DPP selling Taiwan's interests to Washington: China Daily editorial
Citing security concerns, the Democratic Progressive Party administration of Taiwan island said on Saturday that it is considering fining Foxconn for one of its branches operating on the Chinese mainland holding some shares of Tsinghua Unigroup, a major Chinese integrated circuit manufacturer, without obtaining approval in advance.
Although Foxconn said it will sell these shares, the DPP administration is still hinting that the company might face a heavy fine.
The matter began to simmer when Foxconn disclosed its stake in July. The DPP administration immediately put intense pressure on Foxconn to stop the investment of about $800 million.

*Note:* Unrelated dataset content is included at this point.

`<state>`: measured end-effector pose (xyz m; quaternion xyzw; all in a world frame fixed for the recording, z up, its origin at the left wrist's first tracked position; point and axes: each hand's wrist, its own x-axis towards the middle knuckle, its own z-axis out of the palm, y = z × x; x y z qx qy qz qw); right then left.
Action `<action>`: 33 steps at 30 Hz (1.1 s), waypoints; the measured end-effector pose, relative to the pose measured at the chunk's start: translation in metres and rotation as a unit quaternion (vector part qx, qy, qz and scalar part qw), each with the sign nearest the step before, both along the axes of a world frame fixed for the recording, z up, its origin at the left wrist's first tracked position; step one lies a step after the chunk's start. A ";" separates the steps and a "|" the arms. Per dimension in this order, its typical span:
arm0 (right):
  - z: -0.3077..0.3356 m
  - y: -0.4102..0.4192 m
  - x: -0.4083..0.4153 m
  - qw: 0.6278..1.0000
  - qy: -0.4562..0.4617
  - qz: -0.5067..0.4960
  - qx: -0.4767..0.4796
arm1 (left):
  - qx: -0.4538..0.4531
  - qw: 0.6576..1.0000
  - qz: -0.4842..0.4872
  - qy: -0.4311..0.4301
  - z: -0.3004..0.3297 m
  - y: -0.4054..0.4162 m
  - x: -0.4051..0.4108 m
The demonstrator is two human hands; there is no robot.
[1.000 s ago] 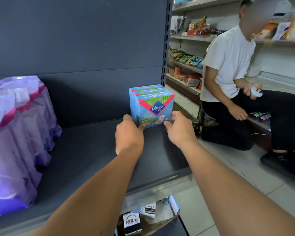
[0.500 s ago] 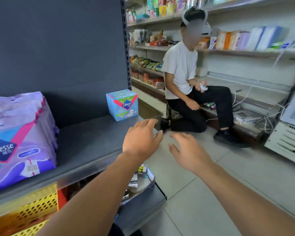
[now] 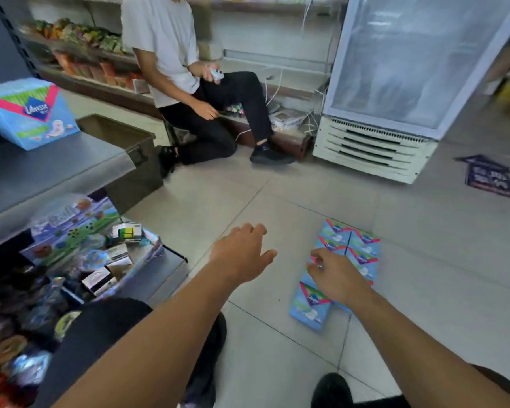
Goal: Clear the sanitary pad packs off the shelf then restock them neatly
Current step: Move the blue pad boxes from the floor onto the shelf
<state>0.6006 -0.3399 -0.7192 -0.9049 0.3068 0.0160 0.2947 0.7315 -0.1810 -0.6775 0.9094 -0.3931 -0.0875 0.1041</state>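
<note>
Both hands reached down over the tiled floor. The left hand hung above bare tile with its fingers spread wide and relaxed, holding nothing. The right hand was lower and to the right, its fingers curled down onto the blue packs on the floor — whether it was pinching one or only touching it could not be told, as the hand hid the contact.

Those packs lay flat on the tiles in a loose cluster, several side by side and one sticking out nearer the person's feet. A separate stack of blue packs stood upright at the end of the grey shelf, well apart from the hands.

Below the shelf sat a tray of mixed small goods. Across the aisle a seated person held a small white device, beside a glass-door cooler.
</note>
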 end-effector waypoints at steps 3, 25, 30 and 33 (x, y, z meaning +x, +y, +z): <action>-0.032 -0.012 -0.021 0.997 0.053 -0.038 0.036 | 0.006 0.999 -0.018 0.048 -0.038 -0.027 -0.007; -0.313 -0.079 0.000 0.924 0.144 -0.294 0.196 | 0.042 0.936 0.046 0.346 -0.353 -0.162 -0.015; -0.338 -0.079 0.002 0.910 0.087 -0.336 0.227 | 0.025 0.916 0.097 0.388 -0.372 -0.164 -0.012; -0.343 -0.079 0.006 0.897 0.065 -0.357 0.251 | 0.032 0.892 0.136 0.430 -0.378 -0.162 -0.014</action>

That constitutes a stark contrast with the DPP administration's flattering attitude toward Taiwan Semiconductor Manufacturing Company, which is building two massive plants in the US state of Arizona, with a total investment of $40 billion.

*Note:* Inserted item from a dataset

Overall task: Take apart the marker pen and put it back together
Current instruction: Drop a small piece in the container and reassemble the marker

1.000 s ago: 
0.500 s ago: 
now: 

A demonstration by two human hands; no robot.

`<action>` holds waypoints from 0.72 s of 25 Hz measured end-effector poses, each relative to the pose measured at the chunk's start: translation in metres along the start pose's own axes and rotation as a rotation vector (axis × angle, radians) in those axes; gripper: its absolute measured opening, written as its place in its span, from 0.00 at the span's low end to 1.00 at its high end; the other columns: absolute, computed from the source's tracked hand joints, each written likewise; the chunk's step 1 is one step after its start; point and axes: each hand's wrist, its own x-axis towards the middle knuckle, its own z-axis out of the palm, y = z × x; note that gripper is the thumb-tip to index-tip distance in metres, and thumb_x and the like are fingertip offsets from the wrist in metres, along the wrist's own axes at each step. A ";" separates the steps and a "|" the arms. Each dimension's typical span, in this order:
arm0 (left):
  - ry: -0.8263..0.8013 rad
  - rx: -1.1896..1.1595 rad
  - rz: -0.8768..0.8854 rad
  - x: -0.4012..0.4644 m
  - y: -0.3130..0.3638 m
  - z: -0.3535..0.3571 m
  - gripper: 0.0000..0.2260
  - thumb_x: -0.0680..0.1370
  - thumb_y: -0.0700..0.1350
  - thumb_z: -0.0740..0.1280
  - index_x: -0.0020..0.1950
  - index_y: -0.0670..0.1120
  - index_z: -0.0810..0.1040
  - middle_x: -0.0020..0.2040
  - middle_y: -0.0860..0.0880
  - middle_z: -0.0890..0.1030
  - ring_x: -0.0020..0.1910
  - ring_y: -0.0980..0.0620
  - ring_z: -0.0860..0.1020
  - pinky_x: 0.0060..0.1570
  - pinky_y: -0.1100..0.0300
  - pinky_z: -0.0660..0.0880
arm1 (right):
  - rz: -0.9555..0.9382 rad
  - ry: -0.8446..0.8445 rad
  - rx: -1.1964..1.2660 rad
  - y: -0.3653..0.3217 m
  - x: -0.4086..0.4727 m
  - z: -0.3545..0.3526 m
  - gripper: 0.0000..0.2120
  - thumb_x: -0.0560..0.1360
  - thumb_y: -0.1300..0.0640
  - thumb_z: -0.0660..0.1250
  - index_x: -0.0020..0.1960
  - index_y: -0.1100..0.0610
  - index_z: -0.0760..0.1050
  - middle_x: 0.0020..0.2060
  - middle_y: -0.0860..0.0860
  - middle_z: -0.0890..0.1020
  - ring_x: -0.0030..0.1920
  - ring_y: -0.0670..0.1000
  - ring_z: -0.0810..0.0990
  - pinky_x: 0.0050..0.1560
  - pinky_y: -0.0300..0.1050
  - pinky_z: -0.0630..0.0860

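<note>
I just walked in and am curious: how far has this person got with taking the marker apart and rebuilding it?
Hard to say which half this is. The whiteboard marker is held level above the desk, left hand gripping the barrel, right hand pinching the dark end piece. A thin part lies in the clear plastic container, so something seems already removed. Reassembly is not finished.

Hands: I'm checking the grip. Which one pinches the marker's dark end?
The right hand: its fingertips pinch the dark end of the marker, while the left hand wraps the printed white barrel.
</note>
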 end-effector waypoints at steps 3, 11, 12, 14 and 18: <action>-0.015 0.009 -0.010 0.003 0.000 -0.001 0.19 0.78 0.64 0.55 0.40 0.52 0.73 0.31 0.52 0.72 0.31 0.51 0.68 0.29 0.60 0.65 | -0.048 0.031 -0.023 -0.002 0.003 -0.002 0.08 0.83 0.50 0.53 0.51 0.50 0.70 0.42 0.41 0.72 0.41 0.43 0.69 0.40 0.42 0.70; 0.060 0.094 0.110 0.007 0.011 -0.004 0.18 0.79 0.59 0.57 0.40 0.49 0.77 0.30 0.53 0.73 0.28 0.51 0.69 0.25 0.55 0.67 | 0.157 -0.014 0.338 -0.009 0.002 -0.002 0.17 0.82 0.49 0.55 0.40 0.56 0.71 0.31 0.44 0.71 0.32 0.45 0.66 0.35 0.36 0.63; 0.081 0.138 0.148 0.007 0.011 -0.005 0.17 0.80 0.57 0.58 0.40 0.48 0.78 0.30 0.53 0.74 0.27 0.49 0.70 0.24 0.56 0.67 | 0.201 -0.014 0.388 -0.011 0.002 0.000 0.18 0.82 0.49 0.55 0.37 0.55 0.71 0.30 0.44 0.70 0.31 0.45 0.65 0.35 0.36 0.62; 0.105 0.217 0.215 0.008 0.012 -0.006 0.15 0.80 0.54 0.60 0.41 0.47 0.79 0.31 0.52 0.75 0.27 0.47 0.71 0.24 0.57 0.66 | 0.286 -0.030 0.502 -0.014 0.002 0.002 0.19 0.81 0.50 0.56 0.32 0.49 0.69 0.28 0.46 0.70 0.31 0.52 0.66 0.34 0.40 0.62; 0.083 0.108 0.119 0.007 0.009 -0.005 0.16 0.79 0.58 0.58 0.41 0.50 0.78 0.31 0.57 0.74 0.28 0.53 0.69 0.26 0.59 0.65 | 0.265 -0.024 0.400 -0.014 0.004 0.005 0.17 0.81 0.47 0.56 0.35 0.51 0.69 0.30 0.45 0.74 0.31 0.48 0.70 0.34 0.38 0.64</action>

This was prompted by the US administration's carrot-and-stick strategy to hijack the global supply chain for high-end chips, rather than a normal practice based on market laws.
That TSMC has become "USSMC" by relocating its core plants to the US, something the US hailed as a sign showing "American manufacturing is back", is what the DPP administration should truly lament as it represents the island's readiness to surrender its advantages in the industry to the US.
By ticketing Foxconn for a normal market practice after praising TSMC for what the industrialists called a bold move resulting from political coercion from Washington, the DPP administration has revealed its true colors.
The DPP administration's politicization of business is a dangerous sign that all Taiwan entrepreneurs should be vigilant to as it means that for its own narrow political ends the DPP is willing to kill the hen for an egg.
That the Chinese mainland is still the island's largest trading partner, and technology fields such as semiconductors, new energy, and high-end new materials are the highland for cross-Straits investment, unnerves the DPP, which is doing everything possible to decouple the island's economy from the mainland. In recent years, the DPP authorities have set up many obstacles to economic and trade exchanges across the Straits. But while such moves have caused some problems, they have failed to change the trend of cross-Straits economic integration.
But it is clear from its latest move that the DPP administration is willing to betray the island's interests by throwing itself completely into the arms of Washington in exchange for the latter's endorsement of its pro-independence undertakings.
Businesses and residents on the island should be aware that it is they that will feel the pinch from the DPP's blinkered obsession.